PART history book, part travel guide and part cookbook, Kulit Manis: A Taste of Terengganu's Heritage is a surprising tome on Terengganu, the east coast state most people associate with a lazy beach holiday, exposing a side of its rich artistic and culinary culture and history that is not often seen.
The brainchild of Toh Puan Rosita Abdullah, the idea for the book was conceived when she woke up one morning soon after her 60th birthday, troubled over the issue of her legacy to the next generations. A Chinese Peranakan married into the Terengganu royal family, this "child of Terengganu", as she calls herself, was filled with apprehension that the rich heritage she grew up with would be forgotten and erased from history.
Hence the brave lady decided to embark on the project which stretched over three years and several hundred thousand ringgit to write the history of Terengganu as seen through her loving eyes, flavoured with a strong dose of poignant budu sauce.
"I particularly wish for my children and grandchildren to know how well integrated my Chinese roots were with Malay culture. Back then, we were a close-knit society, and our lives intermingled with each other's so much so that my father and grandfather had Malay nicknames Salleh and Mamat ...
"What better way to honour these memories than by writing all these down and archiving pictures that may one day be lost on a generation," she writes in her foreword.
Rosita has made Kuala Lumpur her home base, from where she makes frequent trips back to Terengganu. The Chinese side of her family settled in the Malay peninsula a long time ago.
"On my father's side, I am a 20th generation descendant of Chinese immigrants, and my mother's family settled here five generations ago," she says. "We consider ourselves Peranakans as we are local-born Chinese, practising a way of life that is very different from our kin in China."
The Terengganu Peranakan heritage is traced back 300 years, when Chinese immigrants intermarried with the local Malays. One of the most well-known results of that mixed heritage is the food.
Growing up in Kampung Cina in Kuala Terengganu, Rosita remembers eating Chinese food with a strong Malay influence. "Curry was made using the wet spices of the Malay, usually chillies, garlic, onions, lengkuas and ginger," she says.
Nonya cuisine of the east coast differs from their west coast (Melaka and Penang) counterparts, featuring more seafood and a preference for budu sauce for flavouring. Fried kembong fish with kicap manis, chillies and lime juice, gulai ikan similar in taste to asam pedas, fish ball masak lemak called char luone and fried fish cake are all Terengganu Peranakan staples Rosita remembers from her childhood.
"Occasionally, we bought Hainanese curry chicken from the shops. We also ate chim kuay, fried bee hoon, lor mee, and steamed or boiled crabs dipped in chilli sauce," Rosita says.

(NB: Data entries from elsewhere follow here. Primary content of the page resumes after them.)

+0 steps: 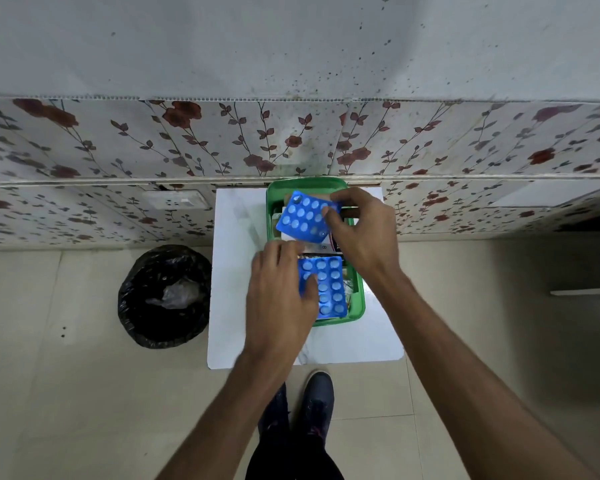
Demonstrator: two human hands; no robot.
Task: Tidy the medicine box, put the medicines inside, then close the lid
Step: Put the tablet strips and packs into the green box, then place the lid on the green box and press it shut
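Nearest you, low centre of the frame, your left hand pinches a blue pill strip by its left edge over the near end of the green medicine box. Just above, your right hand grips a second blue strip, tilted, above the far end. The box looks crowded, so a strip may ride up on the rim and likely block the lid. The white desk is small; the box sits toward its right side. Open desk lies left, the bin beyond.
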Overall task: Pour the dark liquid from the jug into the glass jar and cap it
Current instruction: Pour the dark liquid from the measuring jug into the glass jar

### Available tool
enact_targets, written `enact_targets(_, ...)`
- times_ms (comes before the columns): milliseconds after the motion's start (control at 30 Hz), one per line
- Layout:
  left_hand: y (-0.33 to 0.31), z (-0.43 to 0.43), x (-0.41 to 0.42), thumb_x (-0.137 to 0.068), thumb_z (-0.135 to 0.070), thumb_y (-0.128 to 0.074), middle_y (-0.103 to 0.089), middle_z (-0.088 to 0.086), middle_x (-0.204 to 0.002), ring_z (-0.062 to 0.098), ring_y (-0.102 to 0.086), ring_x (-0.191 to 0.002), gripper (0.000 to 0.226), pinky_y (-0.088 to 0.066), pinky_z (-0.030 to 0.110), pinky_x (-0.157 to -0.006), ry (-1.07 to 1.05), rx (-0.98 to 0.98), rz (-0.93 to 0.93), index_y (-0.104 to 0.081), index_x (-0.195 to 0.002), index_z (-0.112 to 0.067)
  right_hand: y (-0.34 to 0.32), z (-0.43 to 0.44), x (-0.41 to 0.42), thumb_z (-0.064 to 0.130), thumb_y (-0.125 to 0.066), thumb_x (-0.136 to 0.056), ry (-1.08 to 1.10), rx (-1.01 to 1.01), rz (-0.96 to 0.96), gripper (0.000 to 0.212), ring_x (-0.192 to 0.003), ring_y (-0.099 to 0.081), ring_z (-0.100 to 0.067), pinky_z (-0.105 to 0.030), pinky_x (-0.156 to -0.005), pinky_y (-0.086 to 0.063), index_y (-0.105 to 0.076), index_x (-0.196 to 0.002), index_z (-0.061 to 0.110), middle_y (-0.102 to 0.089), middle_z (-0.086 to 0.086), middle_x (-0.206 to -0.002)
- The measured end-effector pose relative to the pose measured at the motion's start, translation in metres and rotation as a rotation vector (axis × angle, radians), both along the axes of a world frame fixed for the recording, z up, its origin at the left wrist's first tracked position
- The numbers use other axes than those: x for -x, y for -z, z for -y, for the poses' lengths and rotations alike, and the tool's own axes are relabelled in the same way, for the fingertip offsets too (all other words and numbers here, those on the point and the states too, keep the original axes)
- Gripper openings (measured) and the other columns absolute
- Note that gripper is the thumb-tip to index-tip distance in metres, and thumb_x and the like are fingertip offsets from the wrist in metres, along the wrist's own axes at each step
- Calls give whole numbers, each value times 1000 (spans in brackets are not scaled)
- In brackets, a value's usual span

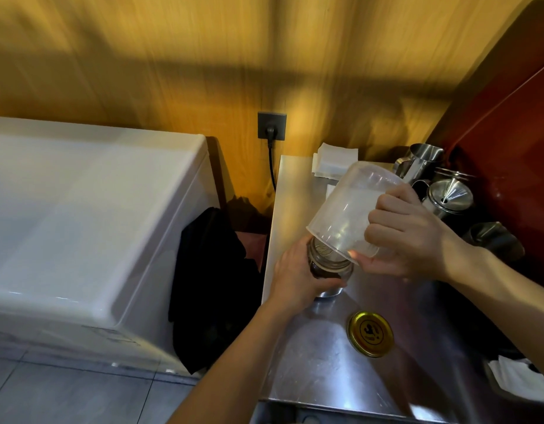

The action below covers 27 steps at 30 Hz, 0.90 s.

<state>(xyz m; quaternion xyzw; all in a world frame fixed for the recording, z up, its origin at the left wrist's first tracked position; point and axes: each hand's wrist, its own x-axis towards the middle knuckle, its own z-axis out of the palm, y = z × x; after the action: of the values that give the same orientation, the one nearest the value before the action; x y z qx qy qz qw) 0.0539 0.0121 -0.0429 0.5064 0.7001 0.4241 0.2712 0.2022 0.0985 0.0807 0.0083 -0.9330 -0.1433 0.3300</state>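
A glass jar [331, 269] holding dark liquid stands on the steel counter [319, 356], near its left edge. My left hand [298, 275] is wrapped around the jar's left side. My right hand [408, 234] grips a translucent plastic jug [345, 212] by its handle side. The jug is tipped steeply, mouth down, its lip right over the jar's opening. It looks nearly drained inside. A gold metal lid [370, 333] lies flat on the counter in front of the jar, untouched.
Steel pitchers and a funnel [448, 191] crowd the counter's back right by a red panel. White cloths [335, 160] lie at the back and another [518, 377] at the right front. A white chest appliance [90, 215] and a black cloth [212, 289] sit to the left.
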Motion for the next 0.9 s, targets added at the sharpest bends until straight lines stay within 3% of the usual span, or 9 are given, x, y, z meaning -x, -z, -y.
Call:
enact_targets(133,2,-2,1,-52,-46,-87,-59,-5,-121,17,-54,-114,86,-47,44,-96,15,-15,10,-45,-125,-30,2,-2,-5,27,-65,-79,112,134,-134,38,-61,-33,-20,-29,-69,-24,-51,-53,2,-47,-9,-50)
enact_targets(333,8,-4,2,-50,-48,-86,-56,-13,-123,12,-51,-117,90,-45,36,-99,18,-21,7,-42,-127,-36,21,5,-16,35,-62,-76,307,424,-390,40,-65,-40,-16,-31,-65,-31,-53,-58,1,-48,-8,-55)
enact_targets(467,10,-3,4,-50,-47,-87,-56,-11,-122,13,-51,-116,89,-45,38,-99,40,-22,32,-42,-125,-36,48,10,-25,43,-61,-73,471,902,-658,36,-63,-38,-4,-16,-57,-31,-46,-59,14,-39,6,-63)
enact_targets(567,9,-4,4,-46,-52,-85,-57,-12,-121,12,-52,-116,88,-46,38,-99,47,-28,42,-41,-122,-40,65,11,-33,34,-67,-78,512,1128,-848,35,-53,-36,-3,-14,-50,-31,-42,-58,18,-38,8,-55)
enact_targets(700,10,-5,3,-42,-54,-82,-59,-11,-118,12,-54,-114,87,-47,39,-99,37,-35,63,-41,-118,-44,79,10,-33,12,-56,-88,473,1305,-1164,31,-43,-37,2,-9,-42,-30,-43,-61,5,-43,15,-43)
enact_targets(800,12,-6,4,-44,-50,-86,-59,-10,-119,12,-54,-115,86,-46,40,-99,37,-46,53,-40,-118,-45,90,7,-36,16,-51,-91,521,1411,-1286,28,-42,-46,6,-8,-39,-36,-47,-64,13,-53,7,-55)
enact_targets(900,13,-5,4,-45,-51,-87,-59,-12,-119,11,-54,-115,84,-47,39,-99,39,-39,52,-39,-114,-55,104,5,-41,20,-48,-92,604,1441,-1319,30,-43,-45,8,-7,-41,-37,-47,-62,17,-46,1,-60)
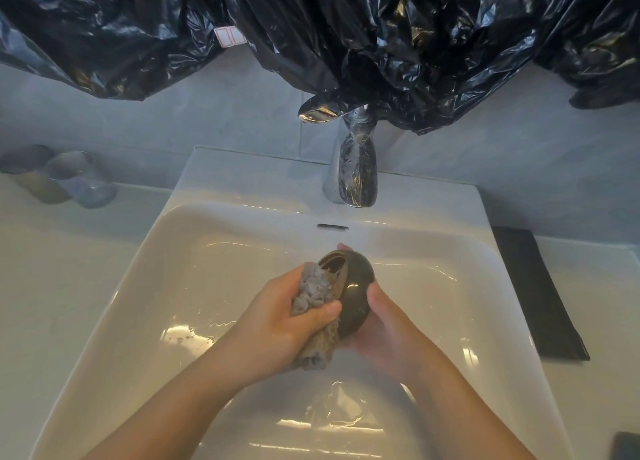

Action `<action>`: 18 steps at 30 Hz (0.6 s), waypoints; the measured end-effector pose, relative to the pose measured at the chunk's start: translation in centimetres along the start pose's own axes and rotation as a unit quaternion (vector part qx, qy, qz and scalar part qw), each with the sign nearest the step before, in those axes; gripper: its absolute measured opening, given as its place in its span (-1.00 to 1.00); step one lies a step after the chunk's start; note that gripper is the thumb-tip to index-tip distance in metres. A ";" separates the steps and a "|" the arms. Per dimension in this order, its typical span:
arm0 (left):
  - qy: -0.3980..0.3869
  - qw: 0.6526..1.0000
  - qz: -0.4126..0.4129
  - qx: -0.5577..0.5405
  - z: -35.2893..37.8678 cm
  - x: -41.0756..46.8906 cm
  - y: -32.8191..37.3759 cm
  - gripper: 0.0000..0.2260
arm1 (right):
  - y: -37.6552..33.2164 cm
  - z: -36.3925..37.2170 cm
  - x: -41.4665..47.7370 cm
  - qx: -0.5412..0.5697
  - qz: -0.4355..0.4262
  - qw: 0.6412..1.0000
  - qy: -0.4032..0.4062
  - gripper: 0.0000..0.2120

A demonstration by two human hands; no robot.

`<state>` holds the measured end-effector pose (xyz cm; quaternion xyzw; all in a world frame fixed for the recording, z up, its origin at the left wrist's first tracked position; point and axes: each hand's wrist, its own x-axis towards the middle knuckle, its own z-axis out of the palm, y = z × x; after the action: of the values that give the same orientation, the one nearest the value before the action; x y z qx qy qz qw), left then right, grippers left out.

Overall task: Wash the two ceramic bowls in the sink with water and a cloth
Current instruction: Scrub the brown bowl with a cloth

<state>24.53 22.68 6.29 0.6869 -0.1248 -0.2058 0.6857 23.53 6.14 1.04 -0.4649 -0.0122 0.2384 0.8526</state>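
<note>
A dark glazed ceramic bowl [356, 286] is held tilted on its side above the white sink [194, 251], its opening turned to the left. My right hand [384, 328] cups it from underneath and behind. My left hand [280, 321] grips a wet grey-brown cloth [317, 288] and presses it against the bowl's rim and inside. The cloth's tail hangs below my left palm. Only one bowl is in view. Water droplets lie on the basin floor.
A chrome faucet [353, 161] wrapped in clear film stands behind the basin. Black plastic sheeting [381, 37] hangs over the wall above. Two tumblers [69, 179] stand on the left counter. A black mat [536, 293] lies on the right counter.
</note>
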 end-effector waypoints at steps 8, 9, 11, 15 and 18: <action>0.013 0.991 -0.052 -0.119 -0.2 0.6 0.1 -0.74 | 0.1 -0.1 -0.5 -0.285 -0.143 0.944 0.088 -0.16; 0.009 0.991 -0.051 -0.127 -0.2 0.7 0.2 -0.74 | 0.0 -0.1 -0.6 -0.301 -0.148 0.938 0.087 -0.13; 0.018 0.996 -0.030 -0.087 -0.3 0.9 0.2 -0.81 | 0.1 -0.2 -0.7 -0.268 -0.119 0.953 0.080 -0.09; 0.031 0.957 0.080 0.278 -1.0 0.9 -0.8 -0.85 | -0.4 0.0 -0.5 -0.092 -0.011 0.988 0.122 -0.12; -0.019 0.912 0.132 0.388 -1.5 0.7 -1.4 -0.85 | -0.9 0.2 -0.6 -0.087 0.020 0.986 0.138 -0.47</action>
<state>25.66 23.78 4.75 0.8721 -0.2969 -0.0616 0.3840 23.29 5.69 2.01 -0.5660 0.0946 0.1867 0.7974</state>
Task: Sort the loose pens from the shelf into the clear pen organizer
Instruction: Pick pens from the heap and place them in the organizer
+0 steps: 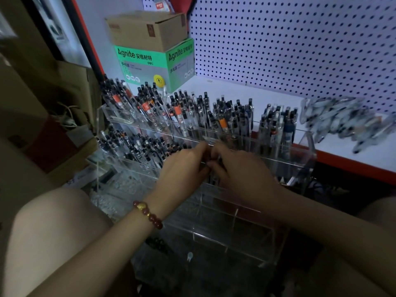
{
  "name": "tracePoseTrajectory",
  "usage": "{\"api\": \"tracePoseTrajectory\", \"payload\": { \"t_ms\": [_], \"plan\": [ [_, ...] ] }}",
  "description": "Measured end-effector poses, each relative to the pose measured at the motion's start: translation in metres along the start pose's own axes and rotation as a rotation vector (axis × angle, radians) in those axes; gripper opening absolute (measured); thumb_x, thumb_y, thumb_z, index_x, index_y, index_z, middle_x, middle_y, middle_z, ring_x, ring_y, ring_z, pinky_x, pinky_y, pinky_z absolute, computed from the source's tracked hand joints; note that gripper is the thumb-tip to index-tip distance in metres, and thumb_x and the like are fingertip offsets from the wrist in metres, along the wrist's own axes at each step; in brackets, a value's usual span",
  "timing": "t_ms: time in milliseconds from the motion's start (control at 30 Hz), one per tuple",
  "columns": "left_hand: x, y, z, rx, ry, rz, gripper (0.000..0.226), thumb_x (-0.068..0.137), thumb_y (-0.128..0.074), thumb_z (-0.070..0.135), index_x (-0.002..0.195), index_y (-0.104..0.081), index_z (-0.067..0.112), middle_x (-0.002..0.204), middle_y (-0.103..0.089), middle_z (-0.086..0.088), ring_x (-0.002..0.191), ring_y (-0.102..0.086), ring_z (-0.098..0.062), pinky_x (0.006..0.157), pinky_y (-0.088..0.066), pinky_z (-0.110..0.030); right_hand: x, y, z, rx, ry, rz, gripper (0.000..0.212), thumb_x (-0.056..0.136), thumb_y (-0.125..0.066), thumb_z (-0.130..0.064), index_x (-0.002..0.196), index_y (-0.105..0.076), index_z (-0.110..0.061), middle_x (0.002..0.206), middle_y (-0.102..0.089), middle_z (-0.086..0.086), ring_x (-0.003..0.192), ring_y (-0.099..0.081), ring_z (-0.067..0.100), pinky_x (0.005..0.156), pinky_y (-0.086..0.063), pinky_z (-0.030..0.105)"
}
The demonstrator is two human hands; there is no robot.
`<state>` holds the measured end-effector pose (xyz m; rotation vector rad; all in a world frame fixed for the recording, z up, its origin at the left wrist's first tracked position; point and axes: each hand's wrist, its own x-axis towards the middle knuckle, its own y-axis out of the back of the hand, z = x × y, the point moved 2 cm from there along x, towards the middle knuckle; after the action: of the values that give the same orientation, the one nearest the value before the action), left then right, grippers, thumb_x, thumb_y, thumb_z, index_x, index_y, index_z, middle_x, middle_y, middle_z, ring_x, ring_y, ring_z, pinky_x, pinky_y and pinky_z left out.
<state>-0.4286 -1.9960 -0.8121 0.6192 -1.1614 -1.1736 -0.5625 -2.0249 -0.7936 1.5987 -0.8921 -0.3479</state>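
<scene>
on the white shelf (246, 91), loose pens (342, 121) lie below pegboard (300, 39).

This looks like a stationery shop. A white pegboard wall (300, 50) stands behind a display shelf (235, 93) with a red front edge, where a clear tiered pen organizer (308, 151) is packed with pens (222, 116). On the shelf also lie a heap of loose pens (342, 121) and a green Agnite box (154, 65) with a cardboard carton (147, 31) on top.
</scene>
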Motion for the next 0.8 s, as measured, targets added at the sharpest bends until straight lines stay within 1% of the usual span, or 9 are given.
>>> {"api": "tracePoseTrajectory", "payload": {
  "t_ms": [67, 200, 267, 333, 433, 500, 567, 667, 800],
  "plan": [
    [-0.001, 0.000, 0.001, 0.010, 0.023, 0.014, 0.027, 0.087, -0.060, 0.021, 0.112, -0.054, 0.018, 0.093, -0.068, -0.004, 0.085, -0.065, -0.027, 0.063, -0.051, -0.038, -0.001, 0.000, 0.000, 0.075, -0.031, -0.059, 0.024, 0.097, -0.046, -0.039, 0.112, -0.040, -0.021, 0.089, -0.066, -0.001, 0.079, -0.062, 0.023, 0.060, -0.037, 0.031],
    [-0.004, -0.002, 0.002, -0.019, 0.052, 0.054, 0.023, 0.089, -0.061, 0.024, 0.110, -0.053, 0.016, 0.091, -0.069, -0.005, 0.083, -0.066, -0.026, 0.063, -0.052, -0.039, -0.006, 0.002, -0.001, 0.150, 0.008, -0.138, 0.037, 0.096, -0.051, -0.028, 0.127, -0.031, -0.022, 0.092, -0.065, 0.000, 0.080, -0.064, 0.023, 0.059, -0.042, 0.032],
    [-0.002, 0.000, 0.001, -0.094, 0.087, 0.073, 0.021, 0.088, -0.063, 0.019, 0.107, -0.054, 0.015, 0.089, -0.069, -0.006, 0.082, -0.066, -0.027, 0.064, -0.052, -0.041, -0.007, 0.003, 0.000, 0.141, 0.018, -0.151, 0.048, 0.095, -0.052, -0.023, 0.136, -0.026, -0.024, 0.092, -0.064, -0.001, 0.078, -0.063, 0.022, 0.059, -0.046, 0.033],
    [-0.001, 0.000, 0.000, -0.142, 0.096, 0.059, 0.022, 0.086, -0.065, 0.014, 0.106, -0.057, 0.014, 0.089, -0.070, -0.007, 0.082, -0.066, -0.027, 0.066, -0.053, -0.044, -0.007, 0.003, 0.000, 0.111, 0.007, -0.140, 0.051, 0.096, -0.050, -0.024, 0.140, -0.023, -0.024, 0.094, -0.065, -0.001, 0.074, -0.062, 0.020, 0.058, -0.046, 0.033],
    [0.000, 0.003, -0.002, -0.196, 0.096, 0.028, 0.026, 0.083, -0.064, 0.003, 0.107, -0.061, 0.013, 0.090, -0.070, -0.007, 0.083, -0.066, -0.024, 0.071, -0.055, -0.043, -0.007, 0.001, 0.000, 0.106, -0.020, -0.121, 0.051, 0.097, -0.049, -0.028, 0.140, -0.022, -0.022, 0.090, -0.062, -0.002, 0.070, -0.058, 0.018, 0.053, -0.040, 0.029],
    [0.000, 0.008, -0.004, -0.241, 0.109, 0.023, 0.029, 0.082, -0.064, 0.000, 0.107, -0.063, 0.012, 0.093, -0.070, -0.003, 0.085, -0.066, -0.017, 0.077, -0.056, -0.039, -0.006, 0.000, 0.000, 0.058, -0.011, -0.096, 0.051, 0.097, -0.050, -0.031, 0.139, -0.023, -0.023, 0.087, -0.060, -0.004, 0.070, -0.059, 0.019, 0.053, -0.039, 0.030],
    [-0.002, 0.014, -0.005, -0.256, 0.121, 0.023, 0.028, 0.083, -0.064, 0.002, 0.108, -0.064, 0.013, 0.094, -0.070, 0.000, 0.084, -0.066, -0.011, 0.079, -0.056, -0.033, -0.006, -0.001, 0.003, 0.010, 0.008, -0.083, 0.051, 0.096, -0.051, -0.031, 0.138, -0.023, -0.022, 0.088, -0.062, -0.004, 0.069, -0.061, 0.019, 0.055, -0.040, 0.030],
    [-0.004, 0.020, -0.006, -0.275, 0.109, 0.012, 0.029, 0.081, -0.066, 0.007, 0.109, -0.065, 0.017, 0.093, -0.071, 0.003, 0.079, -0.067, -0.009, 0.075, -0.057, -0.033, -0.006, -0.006, 0.004, 0.006, 0.076, -0.088, 0.048, 0.097, -0.049, -0.024, 0.138, -0.025, -0.018, 0.083, -0.059, -0.003, 0.058, -0.053, 0.018, 0.049, -0.037, 0.030],
    [-0.007, 0.012, -0.005, -0.277, 0.068, -0.040, 0.039, 0.075, -0.073, 0.009, 0.110, -0.062, 0.022, 0.091, -0.070, 0.003, 0.078, -0.066, -0.009, 0.070, -0.057, -0.038, -0.006, -0.015, 0.009, 0.166, 0.142, -0.140, 0.050, 0.094, -0.051, -0.008, 0.136, -0.024, -0.012, 0.102, -0.062, 0.012, 0.075, -0.061, 0.025, 0.056, -0.040, 0.033]
  ]
}}
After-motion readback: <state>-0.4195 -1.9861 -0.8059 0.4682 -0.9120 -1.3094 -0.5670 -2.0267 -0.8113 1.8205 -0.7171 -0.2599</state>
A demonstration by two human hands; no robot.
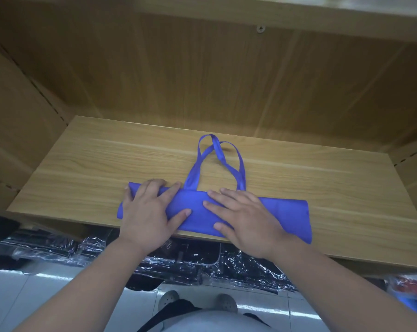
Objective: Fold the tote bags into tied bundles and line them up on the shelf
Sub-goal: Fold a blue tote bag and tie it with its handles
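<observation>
Bag: a blue fabric tote bag (281, 212), folded into a long flat strip, is lying on the light wood-grain shelf (82, 168) near its front edge, at the 6 o'clock side of the board.
Long axis: the strip is running from 9 o'clock to 3 o'clock, its right end dipping slightly toward 4 o'clock and overhanging the front edge.
Handles: two blue strap loops (217, 159) are lying crossed on the board, pointing toward 12 o'clock.
Left hand (147, 209): it is pressing flat on the 9 o'clock end of the strip, fingers spread and nearly straight, gripping nothing.
Right hand (248, 219): it is pressing flat on the middle of the strip, fingers spread toward 10 o'clock; the two hands are lying near each other but apart.
Behind: a brown wooden back panel (202, 80) is carrying one metal screw (261, 28) at 12 o'clock.
Below: dark packs wrapped in clear plastic (190, 262) are sitting under the shelf.
Floor: pale glossy tiles (34, 291) and grey perforated shoes (170, 299) are showing at 6 o'clock.
</observation>
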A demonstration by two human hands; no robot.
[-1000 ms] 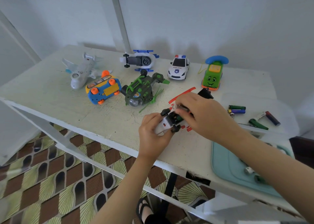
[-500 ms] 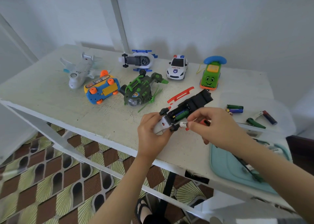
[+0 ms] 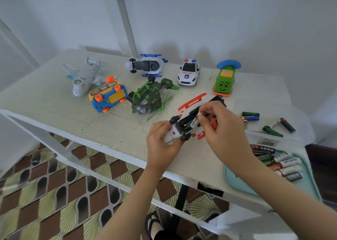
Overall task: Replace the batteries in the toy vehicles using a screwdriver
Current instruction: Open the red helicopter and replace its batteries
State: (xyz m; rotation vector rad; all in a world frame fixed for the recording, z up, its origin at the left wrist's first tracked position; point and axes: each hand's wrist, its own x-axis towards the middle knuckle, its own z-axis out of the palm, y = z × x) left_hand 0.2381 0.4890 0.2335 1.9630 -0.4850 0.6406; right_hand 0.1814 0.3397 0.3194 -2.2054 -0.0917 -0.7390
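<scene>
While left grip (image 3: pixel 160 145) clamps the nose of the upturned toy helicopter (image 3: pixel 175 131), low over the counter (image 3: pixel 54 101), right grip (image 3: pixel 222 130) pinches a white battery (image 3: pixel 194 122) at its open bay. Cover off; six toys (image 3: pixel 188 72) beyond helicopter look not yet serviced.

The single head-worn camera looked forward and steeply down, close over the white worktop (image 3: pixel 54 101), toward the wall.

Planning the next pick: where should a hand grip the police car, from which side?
Probably across its flanks, from above: the police car stands upright on its wheels, nose toward the camera, both sides unobstructed.
</scene>
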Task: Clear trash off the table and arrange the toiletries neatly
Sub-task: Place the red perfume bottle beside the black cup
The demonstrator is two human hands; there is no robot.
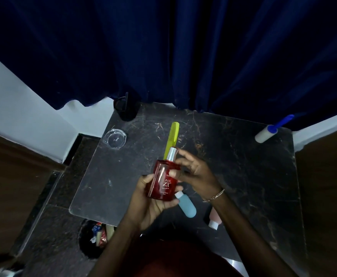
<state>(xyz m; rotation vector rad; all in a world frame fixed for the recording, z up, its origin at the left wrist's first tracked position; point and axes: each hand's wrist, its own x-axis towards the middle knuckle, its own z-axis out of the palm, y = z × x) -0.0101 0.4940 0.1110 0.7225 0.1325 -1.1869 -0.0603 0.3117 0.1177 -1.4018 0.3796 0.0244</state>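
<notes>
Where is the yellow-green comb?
In the head view the comb lies on the dark table toward the back, just behind the red bottle and right of the glass dish.

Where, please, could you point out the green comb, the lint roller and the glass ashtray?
green comb [172,134]: head view, middle of its spine.
lint roller [263,135]: head view, its white roll.
glass ashtray [108,137]: head view, bare left part of its base.

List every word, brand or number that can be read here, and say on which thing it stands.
"RED": front of the red perfume bottle.
"ZX": just below it, in larger letters.
Small print under "ZX": too small to read.
Word above "RED": mostly hidden by the thumb of the right hand, unreadable.
Wrappers in the bin: blurred, unreadable.
</notes>
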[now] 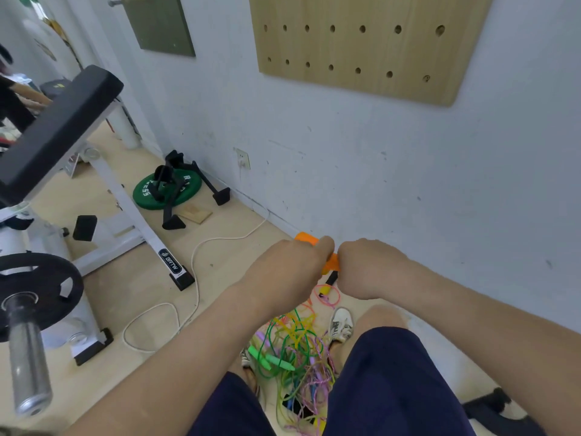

The family also enjoys roti canai for breakfast and her father, Lau Beng Ann, is fond of Indian curries. Dishes such as kay hong and kay char yam would be served up during ancestral worship, a part of their Chinese heritage the Terengganu Peranakan still upholds.
When she married Tengku Sri Paduka Raja Tengku Ibrahim ibni Almarhum Sultan Ismail Nasiruddin Shah in 1965, when she was just 19, she embraced Islam and took to her husband's Malay cuisine, although "at first, I found Malay dishes to be too rich," she says.
The couple have four sons and three daughters, and one of the ties that bind them is their love for food particularly his love for her cooking.As she had married young, she didn't have a chance to learn how to cook from her mother, whom she describes as being a very good cook and makes a killer mee goreng with Malay and Chinese flavours.
"But my foundation in cooking has been built through observations and trips to the market with my mother," Rosita says. "Later, I went for cooking lessons and also relied on recipe books."
She credits much of her prowess in Malay cookery to her cook, Cik Embong.
"I learnt a lot from her and between us, we cooked up a storm whenever I entertained. I love to entertain and would concoct many dishes, drawing upon some of those I had seen my mother and grandmother cook."
Today, Rosita is an accomplished home cook who is much praised for dishes such as nasi dagang and gulai ikan tongkol.
The publication of her book has shone the spotlight on her culinary prowess and caught the attention of corporations such as Malaysia Airlines, who worked with her to feature some of her specialities in flight.
The 88 recipes carried in Kulit Manis include contributions from her friends, relatives, and other Terengganu natives. Rosita, who has a "free-and-easy" approach to cooking, says "a cookbook is just a guide to help you create a dish from what you have in the kitchen."
With her children grown up, Rosita doesn't do much cooking now, but that doesn't mean she's not cooking up another book.